No response. Pretending he can’t hear me. Pretending he didn’t do anything wrong. Ready with a facile fib about how he did so tell me he was getting a ride home and it must have slipped my mind. Early-’zeimers, Mom. You’re losing it.

“Tommy?”

The TV is on in the family room. Low but audible. A Sony PlayStation game. It will be Tenchu: Wrath of Heaven, his current favorite, or maybe the new Tomb Raider. But game or not, the little scamp can hear me fine. And now he’s starting to piss me off. He should be here in the kitchen, ready with an apology, however lame.

“Tommy! Turn off the TV!”

I march into the family room, expecting to see my son perched in front of the big-screen TV, manipulating the controls of his precious PlayStation.

But Tommy isn’t there.

“Hello, Mrs. Bickford. Take a seat, would you, please?”

There’s a man in my brown leather chair. He has Tommy’s video-game control box on his knee, working the joystick with his left hand. His face is obscured by a black ski mask.

In his right hand is a pistol, and he’s aiming it at me.

3 olly-olly-entry

There are only five rooms in the house, not counting the basement, and Lyla searches all of them. Each room, and the basement, too, looking for Jesse. The boy must be playing hide-and-seek. A game he loved when he was five, only a little less so now that he’s reached the advanced age of eleven, when boys are usually past wanting to play with their mothers.

Her Jesse is an exception. He’s an athletic kid, fit and lean and tall for his age, but in some respects he’s still Momma’s little boy. Any moment now he’ll leap out of a closet, or out from under the stairwell, with a gleeful boo! and her hands will fly to her heart.

You scared me, dear!

He’ll kill himself laughing, holding his tummy, bent over from the sheer joy of it.

Oh, Mom, you’re such a wuss!

That she is; from the first day that she held his tiny body, all she’s ever done is worry. Worry, worry, worry, morning, noon and night, until it makes her dizzy with anxiety. Worry that he’ll wander into the swimming pool and drown—not that they have a pool, thank God. Worry that he’ll tumble down the stairs where he likes to play mountain climber. Worry that he’ll fall from his bicycle, or worse, that he’ll be stolen by a child snatcher who looks, in her waking nightmares, like Freddy Krueger.

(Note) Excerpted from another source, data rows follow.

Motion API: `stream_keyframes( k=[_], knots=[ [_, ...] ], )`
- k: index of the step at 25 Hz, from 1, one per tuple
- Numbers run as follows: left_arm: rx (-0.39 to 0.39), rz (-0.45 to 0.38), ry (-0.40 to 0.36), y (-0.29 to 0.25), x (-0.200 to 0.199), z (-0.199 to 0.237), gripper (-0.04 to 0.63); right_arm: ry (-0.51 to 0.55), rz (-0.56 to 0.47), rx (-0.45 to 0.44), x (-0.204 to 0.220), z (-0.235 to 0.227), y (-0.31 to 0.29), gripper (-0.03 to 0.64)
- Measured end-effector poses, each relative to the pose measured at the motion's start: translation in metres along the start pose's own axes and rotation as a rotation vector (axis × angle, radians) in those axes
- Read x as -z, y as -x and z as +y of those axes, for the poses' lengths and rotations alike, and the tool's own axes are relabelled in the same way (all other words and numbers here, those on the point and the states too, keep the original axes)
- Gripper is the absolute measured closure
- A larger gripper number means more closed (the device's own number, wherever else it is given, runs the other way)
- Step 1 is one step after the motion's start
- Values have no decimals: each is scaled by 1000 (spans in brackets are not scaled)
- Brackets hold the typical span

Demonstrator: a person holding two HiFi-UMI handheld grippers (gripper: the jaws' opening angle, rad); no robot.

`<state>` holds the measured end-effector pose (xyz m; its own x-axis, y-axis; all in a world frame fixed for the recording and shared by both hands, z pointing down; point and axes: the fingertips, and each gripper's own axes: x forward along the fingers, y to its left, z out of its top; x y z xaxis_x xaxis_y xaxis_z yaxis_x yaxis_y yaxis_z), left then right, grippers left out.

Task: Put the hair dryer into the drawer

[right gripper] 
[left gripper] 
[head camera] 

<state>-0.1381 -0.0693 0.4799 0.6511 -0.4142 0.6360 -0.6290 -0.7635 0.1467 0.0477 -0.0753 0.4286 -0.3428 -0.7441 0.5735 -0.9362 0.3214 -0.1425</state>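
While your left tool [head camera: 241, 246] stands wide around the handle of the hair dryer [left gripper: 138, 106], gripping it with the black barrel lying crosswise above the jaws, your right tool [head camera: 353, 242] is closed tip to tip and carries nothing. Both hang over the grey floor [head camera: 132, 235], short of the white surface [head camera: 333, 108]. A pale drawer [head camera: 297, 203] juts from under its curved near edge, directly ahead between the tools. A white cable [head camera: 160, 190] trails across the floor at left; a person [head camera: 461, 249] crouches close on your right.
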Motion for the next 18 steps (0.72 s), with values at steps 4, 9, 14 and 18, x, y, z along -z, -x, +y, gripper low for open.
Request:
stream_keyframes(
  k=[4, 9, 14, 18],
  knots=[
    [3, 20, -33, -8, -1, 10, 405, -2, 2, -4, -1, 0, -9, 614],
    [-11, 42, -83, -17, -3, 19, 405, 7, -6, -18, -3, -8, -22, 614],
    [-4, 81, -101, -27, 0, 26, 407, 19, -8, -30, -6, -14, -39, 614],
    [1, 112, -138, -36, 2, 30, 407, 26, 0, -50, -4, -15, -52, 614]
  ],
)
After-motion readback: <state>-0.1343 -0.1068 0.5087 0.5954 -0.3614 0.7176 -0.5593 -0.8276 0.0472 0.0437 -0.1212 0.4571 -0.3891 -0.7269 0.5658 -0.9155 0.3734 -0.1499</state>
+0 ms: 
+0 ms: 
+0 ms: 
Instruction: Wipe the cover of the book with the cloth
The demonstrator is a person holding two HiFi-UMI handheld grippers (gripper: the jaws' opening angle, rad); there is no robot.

She reminds herself that there are no Freddy Kruegers in the real world, certainly not in boring old New London, Connecticut. And that Jesse has fallen on the stairs more than once and received nothing more dangerous than a bruise or two. Took a wild spill from his bike, for that matter, and wore the scabs on his knees like badges of honor, no tears and no complaints. He’s a sturdy boy, her Jesse, heals quickly. Healthy as a horse, unlike his doting mom, who suffers from a variety of infirmities, not the least of which is a background hum of fear that never leaves her, not even when she’s sleeping.